# Assignment
An exact transcription of all the data is required, with every image removed.

(Recorded information)

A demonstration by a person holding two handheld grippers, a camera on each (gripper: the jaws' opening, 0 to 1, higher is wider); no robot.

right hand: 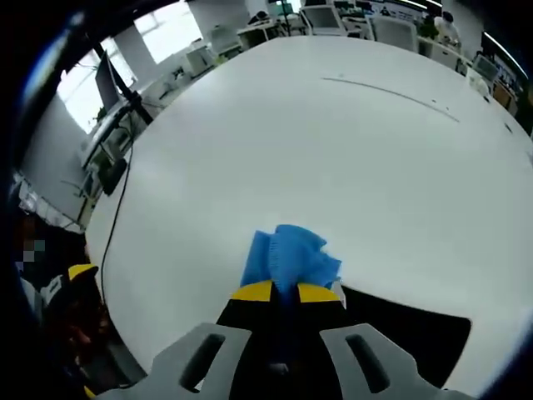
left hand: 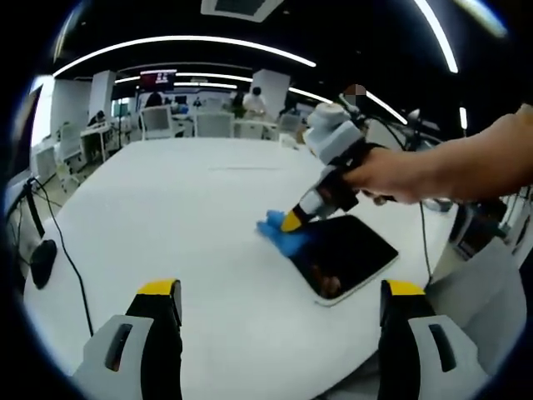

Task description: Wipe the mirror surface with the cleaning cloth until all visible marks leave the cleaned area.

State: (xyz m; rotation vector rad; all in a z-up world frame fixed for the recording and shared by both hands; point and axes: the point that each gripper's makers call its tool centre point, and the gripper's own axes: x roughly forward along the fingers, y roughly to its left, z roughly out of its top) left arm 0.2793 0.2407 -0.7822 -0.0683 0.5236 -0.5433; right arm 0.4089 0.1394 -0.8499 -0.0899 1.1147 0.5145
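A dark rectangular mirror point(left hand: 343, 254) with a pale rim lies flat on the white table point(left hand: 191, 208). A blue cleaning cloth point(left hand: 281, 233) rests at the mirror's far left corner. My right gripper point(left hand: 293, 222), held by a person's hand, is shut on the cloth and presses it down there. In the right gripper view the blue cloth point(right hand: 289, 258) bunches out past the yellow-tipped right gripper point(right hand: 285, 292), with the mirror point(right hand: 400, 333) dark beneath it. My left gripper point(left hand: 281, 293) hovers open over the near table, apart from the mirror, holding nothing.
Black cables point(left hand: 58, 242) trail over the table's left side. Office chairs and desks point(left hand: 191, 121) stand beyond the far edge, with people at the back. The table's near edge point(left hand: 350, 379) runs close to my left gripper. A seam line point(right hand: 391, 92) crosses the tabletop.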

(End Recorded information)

# Expected output
A demonstration by a person holding two handheld grippers, a camera on each (gripper: the jaws' opening, 0 to 1, higher is wider); no robot.

right hand: 
left hand: 

Task description: Wipe the mirror surface with the cleaning cloth until all visible marks leave the cleaned area.

State: (xyz m; rotation vector rad; all in a z-up world frame fixed for the recording and shared by both hands; point and axes: the point that each gripper's makers call its tool centre point, and the gripper's own axes: x roughly forward along the fingers, y roughly to its left, z roughly out of its top) left arm 0.2793 0.2407 -0.7822 -0.0683 0.5236 -0.5433; right arm 0.4089 0.1394 -0.8499 -0.0899 1.1147 0.5145
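A dark rectangular mirror point(left hand: 343, 254) with a pale rim lies flat on the white table point(left hand: 191, 208). A blue cleaning cloth point(left hand: 281, 233) rests at the mirror's far left corner. My right gripper point(left hand: 293, 222), held by a person's hand, is shut on the cloth and presses it down there. In the right gripper view the blue cloth point(right hand: 289, 258) bunches out past the yellow-tipped right gripper point(right hand: 285, 292), with the mirror point(right hand: 400, 333) dark beneath it. My left gripper point(left hand: 281, 293) hovers open over the near table, apart from the mirror, holding nothing.
Black cables point(left hand: 58, 242) trail over the table's left side. Office chairs and desks point(left hand: 191, 121) stand beyond the far edge, with people at the back. The table's near edge point(left hand: 350, 379) runs close to my left gripper. A seam line point(right hand: 391, 92) crosses the tabletop.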

That completes the response to the exercise.